Look through the data below and, wherever a line carries the word "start", please copy that line.

Excerpts from a dataset
━━━━━━━━━━━━━━━━━━━━━━━━━━━━━━

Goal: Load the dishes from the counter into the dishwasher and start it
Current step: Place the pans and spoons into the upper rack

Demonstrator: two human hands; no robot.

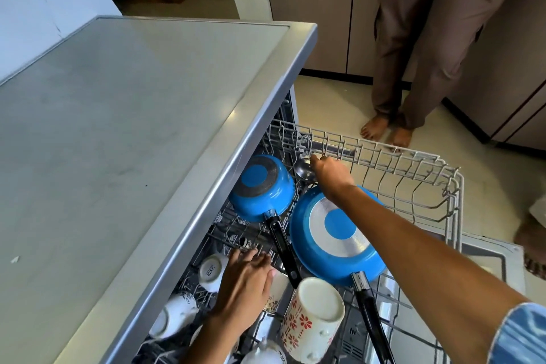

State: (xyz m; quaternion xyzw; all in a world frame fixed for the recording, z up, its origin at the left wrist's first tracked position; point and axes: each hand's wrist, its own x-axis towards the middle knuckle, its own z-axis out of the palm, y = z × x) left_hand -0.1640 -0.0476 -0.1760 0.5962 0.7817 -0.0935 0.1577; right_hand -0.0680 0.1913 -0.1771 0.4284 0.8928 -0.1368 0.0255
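I'm pinching the ladle (304, 170) w/ right hand (331, 174), seating it beside the saucepan (261, 186); left hand (245, 284) resting spread on rack (384, 156).

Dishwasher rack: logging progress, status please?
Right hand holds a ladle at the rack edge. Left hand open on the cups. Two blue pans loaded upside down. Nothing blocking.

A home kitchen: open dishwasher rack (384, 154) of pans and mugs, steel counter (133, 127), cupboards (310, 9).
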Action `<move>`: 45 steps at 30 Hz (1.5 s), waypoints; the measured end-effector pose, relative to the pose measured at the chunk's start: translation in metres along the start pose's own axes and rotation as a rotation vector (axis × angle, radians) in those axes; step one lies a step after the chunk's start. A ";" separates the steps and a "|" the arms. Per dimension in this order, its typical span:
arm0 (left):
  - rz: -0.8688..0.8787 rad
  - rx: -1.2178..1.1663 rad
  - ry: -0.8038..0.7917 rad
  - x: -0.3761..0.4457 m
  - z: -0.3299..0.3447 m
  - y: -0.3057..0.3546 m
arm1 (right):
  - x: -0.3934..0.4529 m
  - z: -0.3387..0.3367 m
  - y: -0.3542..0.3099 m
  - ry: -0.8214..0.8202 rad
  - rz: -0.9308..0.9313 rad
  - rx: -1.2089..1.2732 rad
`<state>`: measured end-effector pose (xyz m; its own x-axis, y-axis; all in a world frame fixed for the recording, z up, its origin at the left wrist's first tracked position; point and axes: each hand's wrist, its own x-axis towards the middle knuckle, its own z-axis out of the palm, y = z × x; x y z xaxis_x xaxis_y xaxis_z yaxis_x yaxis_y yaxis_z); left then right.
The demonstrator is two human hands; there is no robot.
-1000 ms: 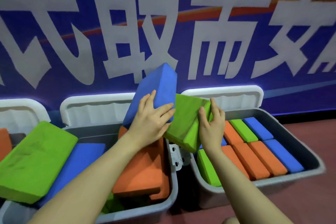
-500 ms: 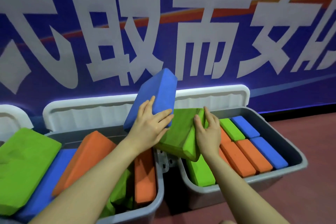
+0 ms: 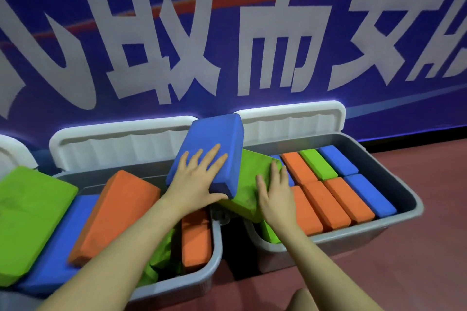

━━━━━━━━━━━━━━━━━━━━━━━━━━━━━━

**Task solution:**
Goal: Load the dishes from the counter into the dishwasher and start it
Action `<move>`: 45 steps at 30 Hz (1.5 s), waypoints; the measured end-effector pose, relative to the pose measured at the chunk's start: translation in metres along the start pose's own axes and rotation as a rotation vector (axis × angle, radians) in those axes; step one lies a step after the chunk's start. A ";" separates the steps and a "|" the arms. Per dimension in this order, its typical span:

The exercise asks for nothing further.